* SOURCE DATA:
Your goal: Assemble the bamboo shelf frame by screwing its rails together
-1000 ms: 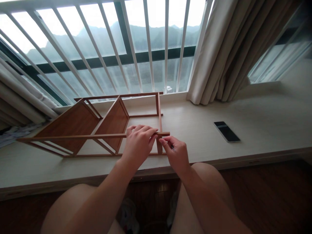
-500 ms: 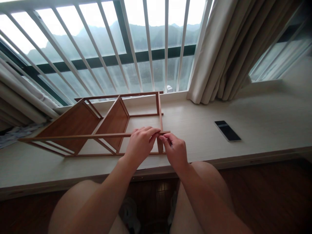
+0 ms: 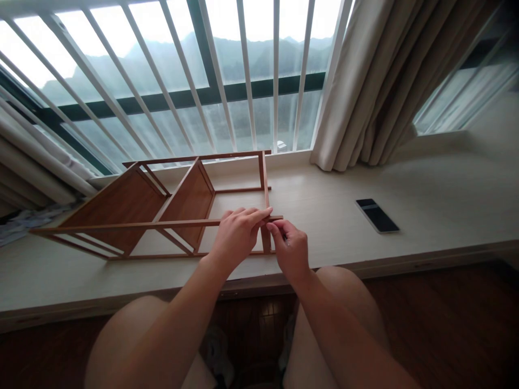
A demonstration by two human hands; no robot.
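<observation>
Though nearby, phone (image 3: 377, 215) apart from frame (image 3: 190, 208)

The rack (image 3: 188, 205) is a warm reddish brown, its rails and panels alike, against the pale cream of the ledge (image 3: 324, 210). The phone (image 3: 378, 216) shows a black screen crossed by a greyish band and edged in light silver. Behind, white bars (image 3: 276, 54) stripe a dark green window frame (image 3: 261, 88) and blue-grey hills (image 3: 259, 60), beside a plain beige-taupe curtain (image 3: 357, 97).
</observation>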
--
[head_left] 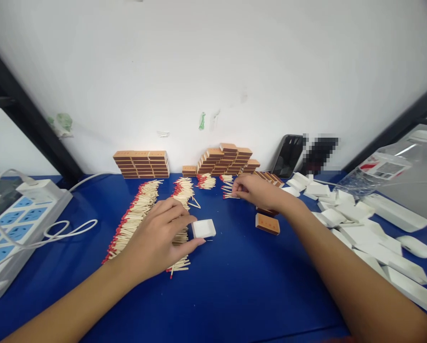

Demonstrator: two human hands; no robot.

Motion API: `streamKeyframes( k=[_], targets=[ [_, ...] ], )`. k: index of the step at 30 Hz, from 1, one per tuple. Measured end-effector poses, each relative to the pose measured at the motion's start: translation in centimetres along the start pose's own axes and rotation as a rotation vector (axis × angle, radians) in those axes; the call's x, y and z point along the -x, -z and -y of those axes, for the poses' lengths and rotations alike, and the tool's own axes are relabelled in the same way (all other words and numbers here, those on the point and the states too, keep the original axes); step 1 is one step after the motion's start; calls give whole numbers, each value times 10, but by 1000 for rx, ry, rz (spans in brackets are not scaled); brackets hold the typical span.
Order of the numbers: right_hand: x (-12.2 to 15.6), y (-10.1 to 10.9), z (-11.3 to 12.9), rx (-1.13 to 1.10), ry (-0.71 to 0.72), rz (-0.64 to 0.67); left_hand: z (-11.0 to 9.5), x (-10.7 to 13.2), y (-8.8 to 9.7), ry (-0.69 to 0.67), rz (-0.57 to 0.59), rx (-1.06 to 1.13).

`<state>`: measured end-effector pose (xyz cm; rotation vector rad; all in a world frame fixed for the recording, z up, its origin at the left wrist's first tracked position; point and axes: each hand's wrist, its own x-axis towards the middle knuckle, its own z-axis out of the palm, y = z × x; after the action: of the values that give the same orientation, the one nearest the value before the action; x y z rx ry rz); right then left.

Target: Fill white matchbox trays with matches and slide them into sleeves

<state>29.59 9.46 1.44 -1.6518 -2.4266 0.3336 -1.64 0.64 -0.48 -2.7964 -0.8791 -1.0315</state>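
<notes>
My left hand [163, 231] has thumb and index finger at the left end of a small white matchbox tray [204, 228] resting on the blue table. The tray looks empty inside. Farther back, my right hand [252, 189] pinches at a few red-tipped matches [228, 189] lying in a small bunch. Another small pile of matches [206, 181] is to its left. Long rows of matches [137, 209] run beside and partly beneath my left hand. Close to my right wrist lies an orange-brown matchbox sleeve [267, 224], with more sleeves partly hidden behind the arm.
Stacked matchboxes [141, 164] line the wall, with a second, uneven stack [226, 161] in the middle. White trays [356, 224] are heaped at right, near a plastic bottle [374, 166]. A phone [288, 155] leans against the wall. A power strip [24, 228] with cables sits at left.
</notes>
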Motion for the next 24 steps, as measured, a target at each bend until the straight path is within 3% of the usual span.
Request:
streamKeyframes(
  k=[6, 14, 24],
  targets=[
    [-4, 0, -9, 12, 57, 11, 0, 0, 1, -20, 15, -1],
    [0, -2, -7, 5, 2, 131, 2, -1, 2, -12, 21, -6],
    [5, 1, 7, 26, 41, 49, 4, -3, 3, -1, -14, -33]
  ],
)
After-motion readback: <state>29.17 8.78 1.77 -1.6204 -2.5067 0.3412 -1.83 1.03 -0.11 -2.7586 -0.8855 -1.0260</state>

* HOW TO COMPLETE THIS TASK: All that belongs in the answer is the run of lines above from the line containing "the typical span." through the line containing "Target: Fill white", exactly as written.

* RESULT OF THIS TASK:
Motion API: `streamKeyframes( k=[_], targets=[ [_, ...] ], )`. k: index of the step at 30 Hz, from 1, one per tuple. Measured end-effector poses, each relative to the pose measured at the motion's start: translation in centimetres along the start pose's own axes and rotation as a rotation vector (axis × angle, radians) in those axes; the call's x, y and z point along the -x, -z and -y of those axes, for the poses' lengths and rotations alike, and the tool's own axes are relabelled in the same way (all other words and numbers here, those on the point and the states too, keep the original axes); step 1 is one step after the motion's start; calls give whole numbers, each value times 10, but by 1000 for rx, ry, rz (spans in brackets are not scaled); brackets hold the typical span.
Order of the numbers: right_hand: x (-12.2 to 15.6), y (-10.1 to 10.9), z (-11.3 to 12.9), rx (-1.13 to 1.10), ry (-0.71 to 0.72), rz (-0.64 to 0.67); left_hand: z (-11.0 to 9.5), x (-10.7 to 13.2), y (-8.8 to 9.7), ry (-0.69 to 0.67), rz (-0.57 to 0.59), rx (-1.06 to 1.13).

`<state>`: measured end-effector pose (xyz cm; rotation vector rad; all in a world frame fixed for the recording, z up, its origin at the left wrist's first tracked position; point and axes: each hand's wrist, its own x-axis towards the middle knuckle, its own z-axis out of the palm, y = z × x; after the action: of the values that give the same orientation, the one nearest the value before the action; x y z rx ry rz); right then left.

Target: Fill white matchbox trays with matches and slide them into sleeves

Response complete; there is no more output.